The paper has outlined how KGB officials on orders from party leadership engaged in the murder of innocent people, deprived citizens of basic freedoms and created a society of spies and informers. Through these activities, the KGB was able to play the role of guarantor of single-party dominance in Russia. In addition to the intelligence services in the country, the KGB was also reputed for its espionage abroad.
The paper has also discussed how the KGB was able to engage in internal and external changes to remain important in Russian leadership. It concluded by highlighting the events that led to the eventual demise of the once powerful secret political police organization.
From the discussions presented in the paper, it is clear that the KGB did not serve society; rather it served the ruling party and its leaders. The Russian leaders were able to successfully keep the KGB powerful and effective while at the same time maintaining its loyalty and subservience.
Works Cited
Albats, Yevgenia and Catherine A. Fitzpatrick. The state within a state: The KGB and its hold on Russia – Past, Present, and Future. New York: Farrar, Straus and Giroux, 1994. Print.
Deriabin, Peter, and Bagley Tahid. The KGB: Masters of the Soviet Union. New York: Hippocrene Books, 1990. Print.
Dziak, John. Chekistry: A history of the KGB. Lexington: Lexington Books, 1988. Print.
Ebon, Martin.

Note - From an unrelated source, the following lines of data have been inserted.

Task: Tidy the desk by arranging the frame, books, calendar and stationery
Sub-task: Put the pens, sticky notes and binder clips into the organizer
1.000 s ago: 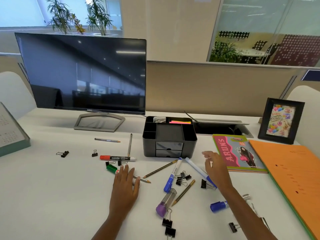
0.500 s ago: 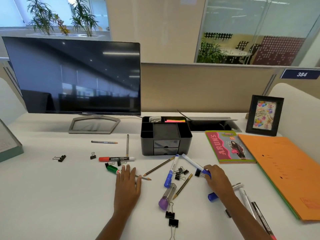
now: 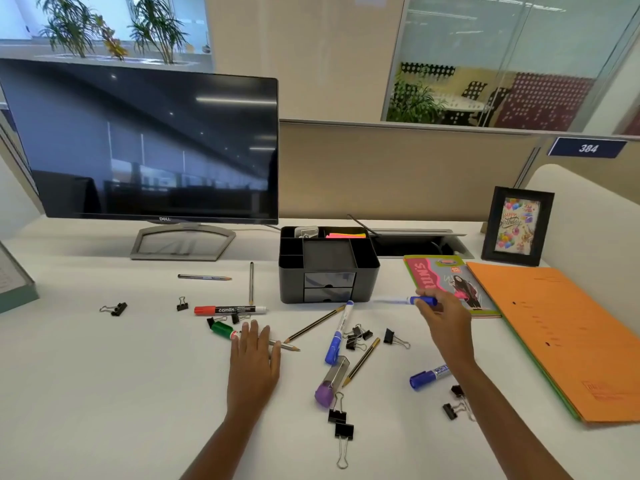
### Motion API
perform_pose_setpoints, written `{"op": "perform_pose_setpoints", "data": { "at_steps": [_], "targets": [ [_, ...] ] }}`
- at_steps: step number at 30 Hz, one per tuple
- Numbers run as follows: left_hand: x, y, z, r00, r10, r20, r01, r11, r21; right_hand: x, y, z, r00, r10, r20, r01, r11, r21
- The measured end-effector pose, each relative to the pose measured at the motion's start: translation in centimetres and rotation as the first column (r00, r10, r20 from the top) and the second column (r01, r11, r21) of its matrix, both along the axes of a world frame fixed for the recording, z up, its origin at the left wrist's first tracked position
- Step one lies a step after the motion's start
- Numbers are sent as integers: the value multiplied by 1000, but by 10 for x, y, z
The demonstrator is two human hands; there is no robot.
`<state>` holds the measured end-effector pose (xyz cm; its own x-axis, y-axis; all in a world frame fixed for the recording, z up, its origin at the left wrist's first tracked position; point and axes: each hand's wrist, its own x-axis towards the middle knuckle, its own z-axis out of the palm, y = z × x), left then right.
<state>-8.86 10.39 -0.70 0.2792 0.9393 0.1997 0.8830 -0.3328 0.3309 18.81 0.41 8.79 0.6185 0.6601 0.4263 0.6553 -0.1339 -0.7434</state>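
Note:
My right hand (image 3: 446, 322) pinches a white pen with a blue cap (image 3: 403, 300), lifted just right of the black desk organizer (image 3: 329, 268). My left hand (image 3: 255, 358) lies flat on the white desk, fingers over a pencil (image 3: 289, 347) beside a green marker (image 3: 221, 330). A red-capped marker (image 3: 230, 310), another blue pen (image 3: 338, 332), a blue marker (image 3: 428, 375), more pencils and several black binder clips (image 3: 358, 336) lie scattered. A pink book (image 3: 450, 285), an orange folder (image 3: 568, 337) and a black photo frame (image 3: 517, 226) sit at the right. The calendar (image 3: 14, 282) shows at the left edge.
A dark monitor (image 3: 142, 143) on a grey stand fills the back left. A cable tray (image 3: 420, 242) lies open behind the organizer. A purple-capped clear tube (image 3: 330, 382) lies near the front. A beige partition closes the back of the desk.
My right hand came down on the blue-capped pen among the clips, picked it up and lifted it toward the organizer. My left hand stayed flat on the desk.

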Motion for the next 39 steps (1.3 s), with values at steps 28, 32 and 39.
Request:
{"op": "perform_pose_setpoints", "data": {
  "at_steps": [28,32,39],
  "targets": [
    [4,-13,1,955,260,-144,-284,942,-182,-1,85,20,940,263,218,-252,964,-78],
    [2,-12,2,952,263,-159,-290,940,-178,-10,77,11,922,253,293,-260,965,-13],
    [3,-11,3,948,276,-157,-302,937,-176,-43,47,-34,504,705,500,-563,706,-429]
  ]
}}
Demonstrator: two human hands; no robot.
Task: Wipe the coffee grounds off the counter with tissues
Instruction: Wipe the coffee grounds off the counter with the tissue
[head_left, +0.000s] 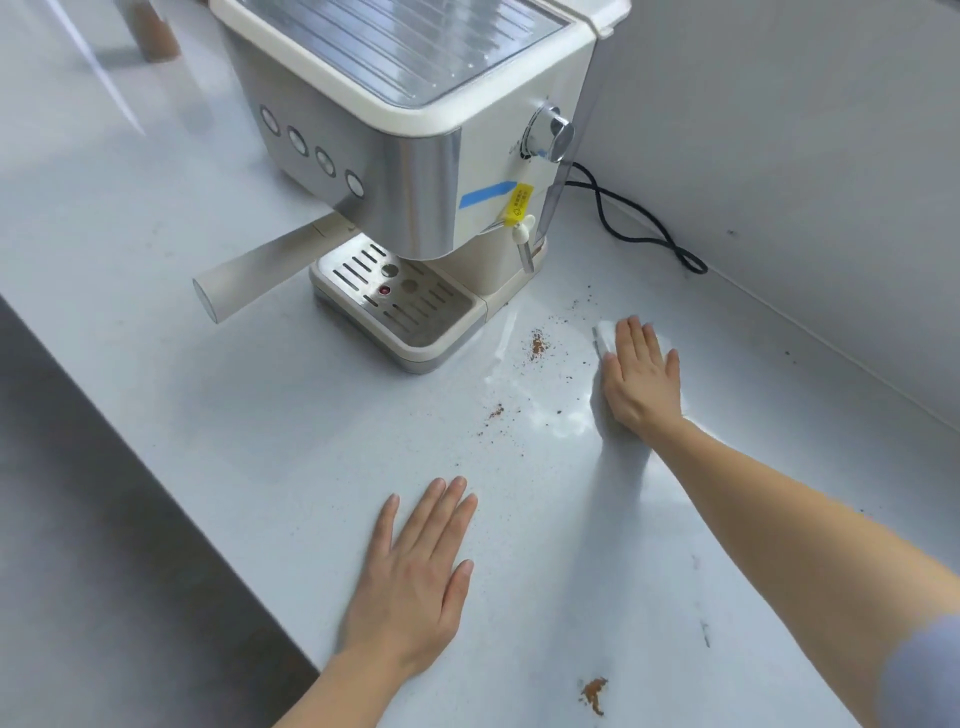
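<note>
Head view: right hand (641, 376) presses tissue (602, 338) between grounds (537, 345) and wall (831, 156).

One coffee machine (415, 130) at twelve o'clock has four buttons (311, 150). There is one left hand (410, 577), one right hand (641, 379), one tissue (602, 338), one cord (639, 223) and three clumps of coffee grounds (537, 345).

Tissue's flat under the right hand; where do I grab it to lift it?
Probably pinch the tissue at its exposed corner beyond the fingers, coming from the coffee machine side; the right hand presses the rest flat.
</note>
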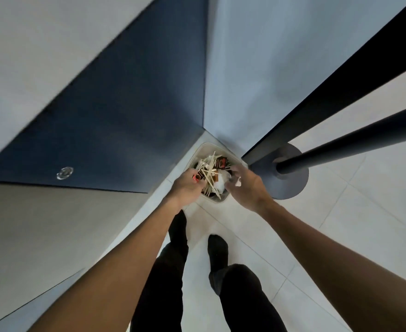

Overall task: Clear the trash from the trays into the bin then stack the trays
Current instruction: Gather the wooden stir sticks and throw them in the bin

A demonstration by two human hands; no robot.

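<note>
A pale bin [203,147] stands on the floor in the corner, filled with wooden sticks [210,170], dark wrappers and white paper. My left hand [187,185] is over the bin's left edge and grips a small red wrapper [196,177]. My right hand [245,185] is over the right edge with a crumpled white scrap [237,182] in its fingers. No tray is in view.
A dark blue wall panel [125,128] runs along the left, a pale wall behind the bin. A black table pole [340,144] rises from a round grey base [293,185] just right of the bin. My legs in black stand on white floor tiles [340,224].
</note>
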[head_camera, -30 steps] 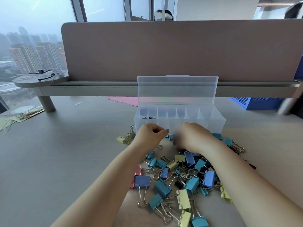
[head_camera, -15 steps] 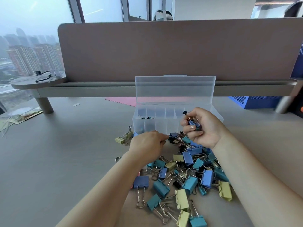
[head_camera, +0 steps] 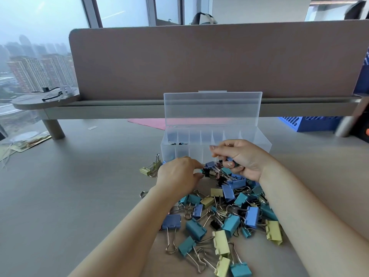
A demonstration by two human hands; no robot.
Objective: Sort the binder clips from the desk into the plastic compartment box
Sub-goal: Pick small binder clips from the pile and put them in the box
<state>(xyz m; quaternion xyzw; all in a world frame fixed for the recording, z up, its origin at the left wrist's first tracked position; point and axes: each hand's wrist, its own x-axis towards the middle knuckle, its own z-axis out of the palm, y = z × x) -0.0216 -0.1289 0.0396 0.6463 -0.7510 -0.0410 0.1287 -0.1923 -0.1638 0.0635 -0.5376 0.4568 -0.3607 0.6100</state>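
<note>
Pinches a small blue binder clip (head_camera: 231,159), half hidden by fingers, in the curled right hand (head_camera: 244,159) just before the clear plastic compartment box (head_camera: 259,140), lid upright. Curls the left hand (head_camera: 179,175) toward a small black binder clip (head_camera: 206,172) at the far edge of the multicoloured binder-clip pile (head_camera: 225,218) on the pale desk (head_camera: 79,196); cannot tell whether gripped, fingertips hidden. Shows only dark, indistinct bits in the box's left compartments.

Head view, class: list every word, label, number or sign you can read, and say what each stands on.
No text can be read.
Plastic compartment box: no lettering shows.
Binder clips: no lettering shows.
Printed packet at the desk's left edge: print too blurred to read.
</note>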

KGB: Death and Rebirth. NY: Greenwood Publishing Group, 1994. Print.
Fleron, Fredric and Erik Hoffmann. Soviet Foreign Policy, 1917-1991: Classic and Contemporary Issues. Boston: Transaction Publishers, 1991. Print.
Knight, Amy. The KGB: Police and Politics in the Soviet Union. Boston: Unwin Hyman, 1990. Print.
Sakwa, Richard. Soviet Politics: In Perspective. NY: Routledge, 1998. Print.
Waller, Michael. “Russia: Death and Resurrection of the KGB”. Demokratizatsiya 12.3 (2004): 333-355. EBSCOHost.com. Web.
White, Stephen and Ol’ga Kryshtanovskaya. “Public attitudes to the KGB: A research note”. Europe-Asia Studies 45.1 (1993): 169-176. Print.